- Directed by: R. D. Mathur
- Written by: Khaquan Hussein
- Produced by: Allied Arts Production
- Starring: Suraiya; Motilal; Geeta Nizami;
- Release date: 1948;
- Country: India
- Language: Hindi

= Gajre (film) =

Gajre is a 1948 Indian drama film directed by R. D. Mathur and produced by Allied Arts Production. It stars Suraiya, Motilal and Geeta Nizami. The story and dialogue are written by Khaquan Hussein.

== Cast ==
- Suraiya as Asha
- Motilal as Mohan
- Geeta Nizami as Tara
- Agha as Sohan
- Sakantha as Mohan's father
- Marutirao Parab

== Music ==
The film's music was composed by Anil Biswas, with lyrics by G. S. Nepali. Its soundtrack features some of the earliest songs of Lata Mangeshkar.

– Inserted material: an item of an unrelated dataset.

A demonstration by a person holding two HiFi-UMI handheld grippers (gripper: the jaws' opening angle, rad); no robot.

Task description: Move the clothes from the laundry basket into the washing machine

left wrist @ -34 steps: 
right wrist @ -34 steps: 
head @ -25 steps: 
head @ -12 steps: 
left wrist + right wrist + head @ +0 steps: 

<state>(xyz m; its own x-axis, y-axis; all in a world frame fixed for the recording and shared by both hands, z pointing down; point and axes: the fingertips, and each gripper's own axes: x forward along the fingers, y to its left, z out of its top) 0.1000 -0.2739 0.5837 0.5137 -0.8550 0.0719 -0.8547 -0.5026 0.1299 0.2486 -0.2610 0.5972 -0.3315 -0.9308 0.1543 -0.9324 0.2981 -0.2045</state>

The song "Door Papiha Bola" proved to be popular, and is noted for using piano and keyboard instruments, uncommon at the time.

== Reception ==
Baburao Patel of filmindia negatively reviewed the film: "With Suraiya singing as many songs as one woman can and throwing her clumsy weight about in gliding movements, hardly any one in the audience gets interested enough to sit through Gajre which has become one long marathon of killing boredom." He, however, praised Motilal, comparing his performance to that of Noël Coward in The Scoundrel (1935).

Gajre was reported to be unpopular among audience.